▶ **Task brief**
Retype the whole listing that follows so that it matches the original exactly.
BEGIN Information supplied
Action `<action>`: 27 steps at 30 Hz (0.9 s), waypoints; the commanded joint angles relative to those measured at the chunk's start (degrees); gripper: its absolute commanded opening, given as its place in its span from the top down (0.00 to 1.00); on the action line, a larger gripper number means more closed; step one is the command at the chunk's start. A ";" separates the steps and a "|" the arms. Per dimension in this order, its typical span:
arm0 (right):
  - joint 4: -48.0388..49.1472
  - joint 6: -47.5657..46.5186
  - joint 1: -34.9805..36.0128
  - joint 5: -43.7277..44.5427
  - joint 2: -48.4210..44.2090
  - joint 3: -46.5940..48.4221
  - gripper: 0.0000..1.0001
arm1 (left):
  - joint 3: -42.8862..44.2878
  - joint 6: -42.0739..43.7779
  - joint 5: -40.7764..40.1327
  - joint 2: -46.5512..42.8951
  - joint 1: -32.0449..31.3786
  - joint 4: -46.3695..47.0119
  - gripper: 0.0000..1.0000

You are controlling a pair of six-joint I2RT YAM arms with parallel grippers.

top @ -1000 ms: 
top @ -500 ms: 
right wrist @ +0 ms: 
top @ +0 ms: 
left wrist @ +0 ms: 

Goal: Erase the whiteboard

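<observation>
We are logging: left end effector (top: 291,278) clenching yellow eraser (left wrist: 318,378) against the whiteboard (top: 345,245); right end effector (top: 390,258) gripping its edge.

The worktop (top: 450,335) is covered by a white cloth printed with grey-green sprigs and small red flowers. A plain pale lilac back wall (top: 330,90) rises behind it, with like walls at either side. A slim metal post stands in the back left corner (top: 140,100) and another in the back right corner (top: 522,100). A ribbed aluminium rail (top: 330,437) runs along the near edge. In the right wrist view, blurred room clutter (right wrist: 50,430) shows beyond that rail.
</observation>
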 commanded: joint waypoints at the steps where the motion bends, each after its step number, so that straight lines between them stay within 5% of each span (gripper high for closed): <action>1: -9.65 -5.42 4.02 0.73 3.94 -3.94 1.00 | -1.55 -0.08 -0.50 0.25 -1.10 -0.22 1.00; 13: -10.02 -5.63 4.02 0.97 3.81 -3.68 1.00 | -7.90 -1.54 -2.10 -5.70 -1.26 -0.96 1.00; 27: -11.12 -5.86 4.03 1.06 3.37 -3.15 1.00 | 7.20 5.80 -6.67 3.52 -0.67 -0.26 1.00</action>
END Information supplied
▶ **Exercise solution**
Action `<action>`: 27 steps at 30 Hz (0.9 s), waypoints; the commanded joint angles relative to those measured at the chunk's start (degrees); gripper: its absolute commanded opening, given as its place in its span from the top down (0.00 to 1.00); on the action line, a larger gripper number means more closed; step one is the command at the chunk's start. A ";" separates the steps and a "|" the arms. Per dimension in this order, its typical span:
arm0 (right):
  - joint 4: -48.0388..49.1472
  - joint 6: -47.5657..46.5186
  - joint 1: -34.9805..36.0128
  - joint 5: -43.7277..44.5427
  - joint 2: -48.4210..44.2090
  - joint 3: -46.5940..48.4221
  - gripper: 0.0000..1.0001
arm1 (left):
  - joint 3: -42.8862..44.2878
  - joint 6: -42.0739..43.7779
  - joint 5: -40.7764..40.1327
  - joint 2: -46.5512..42.8951
  - joint 1: -32.0449..31.3786
  - joint 4: -46.3695..47.0119
  - gripper: 0.0000..1.0000

You are controlling a pair of six-joint I2RT YAM arms with parallel grippers.

top @ -1000 ms: 
top @ -500 ms: 
right wrist @ +0 ms: 
top @ +0 ms: 
left wrist @ +0 ms: 

Goal: Erase the whiteboard

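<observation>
We are logging: left end effector (top: 291,278) clenching yellow eraser (left wrist: 318,378) against the whiteboard (top: 345,245); right end effector (top: 390,258) gripping its edge.

The worktop (top: 450,335) is covered by a white cloth printed with grey-green sprigs and small red flowers. A plain pale lilac back wall (top: 330,90) rises behind it, with like walls at either side. A slim metal post stands in the back left corner (top: 140,100) and another in the back right corner (top: 522,100). A ribbed aluminium rail (top: 330,437) runs along the near edge. In the right wrist view, blurred room clutter (right wrist: 50,430) shows beyond that rail.
</observation>
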 commanded: joint waypoints at the steps where the motion bends, each after its step number, so that straight lines between them stay within 5% of each span (gripper high for closed): <action>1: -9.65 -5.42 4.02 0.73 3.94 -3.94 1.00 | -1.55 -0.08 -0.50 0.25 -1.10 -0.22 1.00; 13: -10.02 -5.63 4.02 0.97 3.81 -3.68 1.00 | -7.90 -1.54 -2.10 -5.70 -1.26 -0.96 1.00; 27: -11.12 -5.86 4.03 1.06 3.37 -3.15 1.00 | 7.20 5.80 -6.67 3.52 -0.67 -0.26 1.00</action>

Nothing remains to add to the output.